TASK DESCRIPTION. All lines in the records below that hold "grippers" are to be shown.
[[ SUPPLIED RECORDS, beginning ]]
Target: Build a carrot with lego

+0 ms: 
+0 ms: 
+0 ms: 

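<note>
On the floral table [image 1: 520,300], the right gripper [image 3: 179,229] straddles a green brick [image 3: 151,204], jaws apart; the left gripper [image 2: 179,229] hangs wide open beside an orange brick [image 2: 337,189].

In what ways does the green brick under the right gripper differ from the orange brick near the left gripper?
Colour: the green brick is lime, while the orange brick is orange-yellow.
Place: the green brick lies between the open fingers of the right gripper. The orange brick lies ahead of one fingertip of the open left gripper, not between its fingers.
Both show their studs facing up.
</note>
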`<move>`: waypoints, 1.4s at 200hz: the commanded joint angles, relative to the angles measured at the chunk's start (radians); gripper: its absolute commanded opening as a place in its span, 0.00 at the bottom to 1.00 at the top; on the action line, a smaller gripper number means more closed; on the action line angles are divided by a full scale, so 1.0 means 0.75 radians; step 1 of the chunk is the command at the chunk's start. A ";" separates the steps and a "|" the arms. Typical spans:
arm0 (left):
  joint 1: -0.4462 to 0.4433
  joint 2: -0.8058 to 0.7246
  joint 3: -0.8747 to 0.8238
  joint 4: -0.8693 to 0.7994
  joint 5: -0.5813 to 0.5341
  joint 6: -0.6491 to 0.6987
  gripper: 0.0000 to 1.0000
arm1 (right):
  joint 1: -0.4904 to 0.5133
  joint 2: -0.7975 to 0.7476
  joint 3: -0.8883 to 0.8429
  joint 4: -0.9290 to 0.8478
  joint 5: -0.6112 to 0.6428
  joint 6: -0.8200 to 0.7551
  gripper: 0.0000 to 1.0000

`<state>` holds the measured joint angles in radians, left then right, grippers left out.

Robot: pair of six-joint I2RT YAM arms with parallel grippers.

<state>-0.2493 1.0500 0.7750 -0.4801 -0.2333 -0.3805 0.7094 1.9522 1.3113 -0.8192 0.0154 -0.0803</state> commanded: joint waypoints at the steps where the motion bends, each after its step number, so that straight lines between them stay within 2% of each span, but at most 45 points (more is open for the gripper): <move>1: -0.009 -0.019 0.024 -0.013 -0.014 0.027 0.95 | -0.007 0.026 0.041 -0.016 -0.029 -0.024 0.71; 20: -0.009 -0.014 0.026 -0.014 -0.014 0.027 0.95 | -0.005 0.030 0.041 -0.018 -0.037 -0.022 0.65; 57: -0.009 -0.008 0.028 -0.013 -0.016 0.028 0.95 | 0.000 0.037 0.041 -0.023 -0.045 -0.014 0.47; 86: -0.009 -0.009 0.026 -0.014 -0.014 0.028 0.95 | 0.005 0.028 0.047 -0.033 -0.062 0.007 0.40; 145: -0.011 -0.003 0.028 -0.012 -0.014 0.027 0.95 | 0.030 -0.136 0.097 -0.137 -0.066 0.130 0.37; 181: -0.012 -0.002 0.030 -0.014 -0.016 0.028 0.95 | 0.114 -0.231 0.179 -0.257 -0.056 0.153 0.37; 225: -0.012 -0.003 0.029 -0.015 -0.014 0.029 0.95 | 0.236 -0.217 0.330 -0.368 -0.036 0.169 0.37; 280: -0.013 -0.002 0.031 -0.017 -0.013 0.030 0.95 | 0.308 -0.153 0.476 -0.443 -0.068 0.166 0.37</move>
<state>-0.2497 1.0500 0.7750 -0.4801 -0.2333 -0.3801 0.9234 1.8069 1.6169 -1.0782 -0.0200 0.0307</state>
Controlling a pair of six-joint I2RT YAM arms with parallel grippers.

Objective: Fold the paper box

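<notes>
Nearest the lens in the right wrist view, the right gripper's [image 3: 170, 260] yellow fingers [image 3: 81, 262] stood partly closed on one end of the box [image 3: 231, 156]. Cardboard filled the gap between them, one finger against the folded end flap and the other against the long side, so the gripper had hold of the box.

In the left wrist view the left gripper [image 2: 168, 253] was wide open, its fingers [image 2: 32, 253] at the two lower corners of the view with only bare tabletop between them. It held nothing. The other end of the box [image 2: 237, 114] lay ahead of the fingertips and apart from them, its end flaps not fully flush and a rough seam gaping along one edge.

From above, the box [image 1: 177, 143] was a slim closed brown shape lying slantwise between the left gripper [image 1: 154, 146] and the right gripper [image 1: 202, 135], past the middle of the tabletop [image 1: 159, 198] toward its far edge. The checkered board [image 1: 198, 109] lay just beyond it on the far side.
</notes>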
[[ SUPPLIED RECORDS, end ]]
WRITTEN SOLUTION.
`<state>` holds the measured joint angles in radians, left then right, grippers left out.
Robot: pair of six-joint I2RT YAM arms with parallel grippers.
Controlling a pair of six-joint I2RT YAM arms with parallel grippers.

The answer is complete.